Большую часть дня я волновался о том, как бы не угодить обратно за решетку, ведь нет ничего хуже! Однако встреча с Брайаном добавила пару других, гораздо более жутких вариантов.
Я все равно должен остаться на свободе. Не стоит думать об ордах диких, обезумевших от наркоты убийц – есть дела и поважнее: не попасть в тюрьму, а лучше – отправить туда Андерсона.
Итак, я решил действовать самостоятельно. Сначала нужно найти доказательство… что там я хотел доказать?… Я зевнул и потянулся всем телом. Доказать… Да. Нужно доказать, что Роберт – педофил, а Андерсон подделывает улики. Кажется, я собирался поговорить с Винсом и попросить его о помощи… Снова зевок. И рассказать ему что-то про Андерсона. Ну, что он плохой. Старый добрый Винс. Старый злой Андерсон.
Я снова собрался зевнуть, в этот раз еще сильнее. На секунду мне показалось, что третий зевок разорвет меня пополам. Я попытался сдержать его… Прошло секунд десять, а потом…
Когда я открыл глаза, солнечный свет пробивался сквозь побитые плесенью занавески. Неожиданно наступило утро – назойливо яркое и веселое, как назло. Очень сложно оставаться угрюмым, когда солнышко улыбается тебе с безоблачного неба, а горлица поет свою песню. Я пытался; неподвижно лежал на кровати, решая, стоит ли вообще вставать. Казалось, коснись я ногами пола, нечто ужасное выскочит из шкафа и повалит меня на пол. Пол выглядел не слишком симпатично: желтый облезлый линолеум, который, судя по всему, положили еще в честь инаугурации Эйзенхауэра.
С другой стороны, если долго валяться на зефирном матрасе, рано или поздно меня настигнут другие чудища, так что выбор невелик. Так я в нерешительности и лежал на мягкой до неприличия кровати. Если не двигаться – почти удобно. Посреди ночи тело мое само собой изогнулось, так что колени теперь располагались до странности близко к голове. Не так уж плохо – почти как лежать в гамаке. (По крайней мере моряки не жалуются. Не сказать, чтоб я уж очень часто встречал моряков, но, будь гамаки такими неудобными, кто-нибудь бы обязательно проговорился.)

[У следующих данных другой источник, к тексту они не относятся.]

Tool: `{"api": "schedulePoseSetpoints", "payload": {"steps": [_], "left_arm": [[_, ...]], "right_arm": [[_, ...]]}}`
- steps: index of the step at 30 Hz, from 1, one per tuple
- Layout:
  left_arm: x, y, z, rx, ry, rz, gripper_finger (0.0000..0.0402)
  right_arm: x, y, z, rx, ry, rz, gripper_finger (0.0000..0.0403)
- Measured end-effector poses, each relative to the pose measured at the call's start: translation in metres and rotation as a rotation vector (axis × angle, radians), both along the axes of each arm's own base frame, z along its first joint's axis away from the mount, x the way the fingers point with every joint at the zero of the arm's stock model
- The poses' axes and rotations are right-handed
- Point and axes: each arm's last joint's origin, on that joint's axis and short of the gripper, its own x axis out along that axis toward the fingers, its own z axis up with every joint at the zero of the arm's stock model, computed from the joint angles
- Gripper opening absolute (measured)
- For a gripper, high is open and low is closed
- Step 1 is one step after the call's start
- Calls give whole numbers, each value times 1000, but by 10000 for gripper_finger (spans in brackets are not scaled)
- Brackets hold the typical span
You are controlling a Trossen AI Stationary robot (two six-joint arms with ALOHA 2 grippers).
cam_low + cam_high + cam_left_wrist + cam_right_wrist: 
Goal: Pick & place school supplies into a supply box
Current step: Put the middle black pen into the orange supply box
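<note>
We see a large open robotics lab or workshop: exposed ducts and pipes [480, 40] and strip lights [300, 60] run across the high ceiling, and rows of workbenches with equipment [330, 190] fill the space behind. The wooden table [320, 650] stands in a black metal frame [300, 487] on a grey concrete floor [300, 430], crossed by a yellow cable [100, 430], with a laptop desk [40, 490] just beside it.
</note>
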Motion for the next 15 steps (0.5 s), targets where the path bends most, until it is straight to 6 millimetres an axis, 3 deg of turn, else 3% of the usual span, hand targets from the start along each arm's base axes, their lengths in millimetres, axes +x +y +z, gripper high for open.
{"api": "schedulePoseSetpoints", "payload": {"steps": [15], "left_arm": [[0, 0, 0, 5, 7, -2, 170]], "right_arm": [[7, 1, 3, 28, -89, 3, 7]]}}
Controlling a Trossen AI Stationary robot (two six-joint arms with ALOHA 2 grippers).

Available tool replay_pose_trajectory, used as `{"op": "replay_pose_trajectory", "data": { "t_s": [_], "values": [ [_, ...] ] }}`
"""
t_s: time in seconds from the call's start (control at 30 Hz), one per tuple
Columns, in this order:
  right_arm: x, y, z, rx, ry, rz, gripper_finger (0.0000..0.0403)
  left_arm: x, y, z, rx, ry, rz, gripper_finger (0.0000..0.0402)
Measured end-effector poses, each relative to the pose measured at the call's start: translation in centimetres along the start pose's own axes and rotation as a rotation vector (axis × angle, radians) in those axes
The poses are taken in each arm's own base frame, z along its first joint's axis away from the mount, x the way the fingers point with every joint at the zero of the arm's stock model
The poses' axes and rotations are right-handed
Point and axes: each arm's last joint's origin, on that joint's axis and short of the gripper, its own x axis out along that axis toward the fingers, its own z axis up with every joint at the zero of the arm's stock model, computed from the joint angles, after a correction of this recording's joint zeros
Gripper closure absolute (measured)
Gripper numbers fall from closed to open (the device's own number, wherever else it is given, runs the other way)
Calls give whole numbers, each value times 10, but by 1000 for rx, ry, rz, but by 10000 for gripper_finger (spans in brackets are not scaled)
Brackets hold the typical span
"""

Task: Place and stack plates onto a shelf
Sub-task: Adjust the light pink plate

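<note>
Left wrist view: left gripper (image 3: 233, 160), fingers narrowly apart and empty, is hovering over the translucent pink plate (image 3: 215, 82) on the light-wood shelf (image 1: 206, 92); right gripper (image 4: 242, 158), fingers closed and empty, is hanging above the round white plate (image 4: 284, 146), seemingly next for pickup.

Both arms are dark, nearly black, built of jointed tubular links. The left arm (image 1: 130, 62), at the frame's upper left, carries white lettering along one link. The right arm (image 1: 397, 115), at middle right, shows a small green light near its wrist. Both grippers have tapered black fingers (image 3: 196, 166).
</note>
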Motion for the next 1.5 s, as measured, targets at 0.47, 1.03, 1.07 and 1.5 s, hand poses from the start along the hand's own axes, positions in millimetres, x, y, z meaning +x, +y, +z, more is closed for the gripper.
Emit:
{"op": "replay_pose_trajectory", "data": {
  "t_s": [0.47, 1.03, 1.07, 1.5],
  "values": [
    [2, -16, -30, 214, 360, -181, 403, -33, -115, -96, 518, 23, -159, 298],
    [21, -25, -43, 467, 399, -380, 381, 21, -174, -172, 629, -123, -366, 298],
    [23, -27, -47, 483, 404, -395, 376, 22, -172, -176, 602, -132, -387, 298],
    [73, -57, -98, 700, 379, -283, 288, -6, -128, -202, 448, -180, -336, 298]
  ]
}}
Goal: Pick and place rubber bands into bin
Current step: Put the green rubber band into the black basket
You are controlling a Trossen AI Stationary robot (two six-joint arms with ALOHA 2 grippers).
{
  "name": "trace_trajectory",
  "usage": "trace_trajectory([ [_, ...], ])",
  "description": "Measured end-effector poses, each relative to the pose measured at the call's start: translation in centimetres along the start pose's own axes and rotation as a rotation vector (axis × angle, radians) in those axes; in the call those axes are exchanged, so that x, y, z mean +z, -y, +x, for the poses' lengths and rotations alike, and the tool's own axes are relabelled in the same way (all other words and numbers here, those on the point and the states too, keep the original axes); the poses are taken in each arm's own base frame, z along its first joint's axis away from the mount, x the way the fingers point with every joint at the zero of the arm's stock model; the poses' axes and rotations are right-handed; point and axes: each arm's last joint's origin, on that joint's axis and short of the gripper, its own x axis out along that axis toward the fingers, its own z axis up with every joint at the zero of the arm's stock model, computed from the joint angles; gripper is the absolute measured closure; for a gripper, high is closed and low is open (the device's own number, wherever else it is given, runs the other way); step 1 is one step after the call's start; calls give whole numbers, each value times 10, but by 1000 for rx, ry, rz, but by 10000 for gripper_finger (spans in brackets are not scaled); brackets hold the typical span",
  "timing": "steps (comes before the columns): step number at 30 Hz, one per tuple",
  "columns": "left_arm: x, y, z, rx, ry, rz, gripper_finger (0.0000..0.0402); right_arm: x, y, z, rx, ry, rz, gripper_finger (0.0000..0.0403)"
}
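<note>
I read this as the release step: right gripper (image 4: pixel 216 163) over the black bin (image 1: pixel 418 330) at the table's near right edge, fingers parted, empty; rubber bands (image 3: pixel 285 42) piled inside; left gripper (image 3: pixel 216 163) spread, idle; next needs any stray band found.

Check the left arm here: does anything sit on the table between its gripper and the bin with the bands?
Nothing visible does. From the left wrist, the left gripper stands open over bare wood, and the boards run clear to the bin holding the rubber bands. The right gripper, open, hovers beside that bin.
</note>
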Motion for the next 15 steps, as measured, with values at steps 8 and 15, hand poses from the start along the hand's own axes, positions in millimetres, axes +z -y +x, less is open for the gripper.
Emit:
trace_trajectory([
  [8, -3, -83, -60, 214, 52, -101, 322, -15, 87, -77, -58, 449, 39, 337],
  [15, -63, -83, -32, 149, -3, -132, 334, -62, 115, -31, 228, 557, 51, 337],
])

Я лежал как в воду опущенный, и в голове моей крутились мрачные сонные мысли. Я покряхтел и даже, можно сказать, надул губы. В конце концов тихий, но уверенный голосок из глубины моего сознания – назойливый шепот, так часто указывавший мне путь, краеугольный камень моего бытия, мой жизненный компас – обратился ко мне. Он никогда не ошибается, никогда меня не подводит… И сейчас он мягко, но настойчиво произнес: «Кушать».
«И снова он глаголет истину», – подумал я. Я и вправду проголодался. Причем ужасно. Если природа и лишила меня совести, то аппетитом наделила вдвойне. Именно он зачастую и движет мной. С неожиданной паникой я подскочил на месте, вспомнив, что вчера так и не поужинал. О чем я только думал? Так нельзя. Стыд и позор тебе, Декстер.